- #1
adkinje
- 11
- 0
I have been annoyed by a problem that I can't figure out. The topic is work and kinetic energy (chapter 6 in the sixth edition of physics for scientist and engineers by Paul A. Tipler). Problem 63 pg. 199
A single horizontal force F acts in the +x direction on a mass m. The intial velocity is zero, the velocity is given as a function of x v=Cx where C is a contant. If the starting point x=0 and the final point is x = x' find the force and the work.
my solution is w= .5mv^2 = .5m(Cx')^2 Therefore Fx' = .5m(Cx')^2 therefore
F=.5mx'C^2 which is the correct answer.
However, first I tried to do this
f=ma = m (dv/dt) = m[C*dx/dt] = mCx' Why is this wrong?

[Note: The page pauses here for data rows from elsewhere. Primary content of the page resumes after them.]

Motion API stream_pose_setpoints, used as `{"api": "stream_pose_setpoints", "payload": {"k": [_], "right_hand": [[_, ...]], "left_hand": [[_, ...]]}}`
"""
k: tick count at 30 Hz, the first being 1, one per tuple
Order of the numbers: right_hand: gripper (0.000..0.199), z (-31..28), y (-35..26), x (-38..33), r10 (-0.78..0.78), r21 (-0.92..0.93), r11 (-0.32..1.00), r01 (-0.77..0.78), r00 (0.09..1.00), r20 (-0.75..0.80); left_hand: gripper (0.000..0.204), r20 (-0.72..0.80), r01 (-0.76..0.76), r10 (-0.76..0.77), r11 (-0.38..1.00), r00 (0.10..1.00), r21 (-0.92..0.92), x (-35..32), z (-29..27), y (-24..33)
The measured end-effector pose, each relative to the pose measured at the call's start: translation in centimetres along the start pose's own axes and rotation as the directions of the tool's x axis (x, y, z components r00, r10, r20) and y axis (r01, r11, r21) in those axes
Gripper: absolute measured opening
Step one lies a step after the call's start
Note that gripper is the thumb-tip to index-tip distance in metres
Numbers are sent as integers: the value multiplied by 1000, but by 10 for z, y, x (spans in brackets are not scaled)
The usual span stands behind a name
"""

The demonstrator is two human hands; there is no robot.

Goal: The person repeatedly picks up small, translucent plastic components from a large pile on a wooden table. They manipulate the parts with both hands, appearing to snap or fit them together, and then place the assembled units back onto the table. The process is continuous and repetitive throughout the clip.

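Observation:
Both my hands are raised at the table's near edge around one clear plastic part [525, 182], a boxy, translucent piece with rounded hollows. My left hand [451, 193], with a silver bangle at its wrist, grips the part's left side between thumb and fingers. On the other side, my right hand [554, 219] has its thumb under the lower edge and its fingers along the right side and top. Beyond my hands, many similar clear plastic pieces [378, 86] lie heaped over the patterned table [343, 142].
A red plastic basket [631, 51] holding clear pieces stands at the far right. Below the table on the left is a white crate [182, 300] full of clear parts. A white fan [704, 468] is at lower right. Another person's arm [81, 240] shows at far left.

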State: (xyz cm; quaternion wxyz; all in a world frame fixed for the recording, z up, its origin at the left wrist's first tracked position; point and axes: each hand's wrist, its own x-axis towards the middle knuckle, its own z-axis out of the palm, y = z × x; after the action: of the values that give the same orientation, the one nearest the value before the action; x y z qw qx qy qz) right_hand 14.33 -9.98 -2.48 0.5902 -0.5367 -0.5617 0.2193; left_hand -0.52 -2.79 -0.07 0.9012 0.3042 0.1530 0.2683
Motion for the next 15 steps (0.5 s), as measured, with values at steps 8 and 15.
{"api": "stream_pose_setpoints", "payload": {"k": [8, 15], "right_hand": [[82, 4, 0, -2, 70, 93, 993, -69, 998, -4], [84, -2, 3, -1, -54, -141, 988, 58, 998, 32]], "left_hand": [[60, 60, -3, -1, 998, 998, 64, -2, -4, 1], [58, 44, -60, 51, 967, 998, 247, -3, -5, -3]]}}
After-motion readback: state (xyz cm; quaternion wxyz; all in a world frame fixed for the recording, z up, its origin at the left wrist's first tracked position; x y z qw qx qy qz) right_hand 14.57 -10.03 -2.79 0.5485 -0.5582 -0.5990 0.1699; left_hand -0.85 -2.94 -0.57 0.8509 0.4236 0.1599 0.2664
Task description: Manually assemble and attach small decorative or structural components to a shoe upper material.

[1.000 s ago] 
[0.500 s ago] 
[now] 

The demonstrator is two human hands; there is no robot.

A single horizontal force F acts in the +x direction on a mass m. The intial velocity is zero, the velocity is given as a function of x v=Cx where C is a contant. If the starting point x=0 and the final point is x = x' find the force and the work.
my solution is w= .5mv^2 = .5m(Cx')^2 Therefore Fx' = .5m(Cx')^2 therefore
F=.5mx'C^2 which is the correct answer.
However, first I tried to do this
f=ma = m (dv/dt) = m[C*dx/dt] = mCx' Why is this wrong?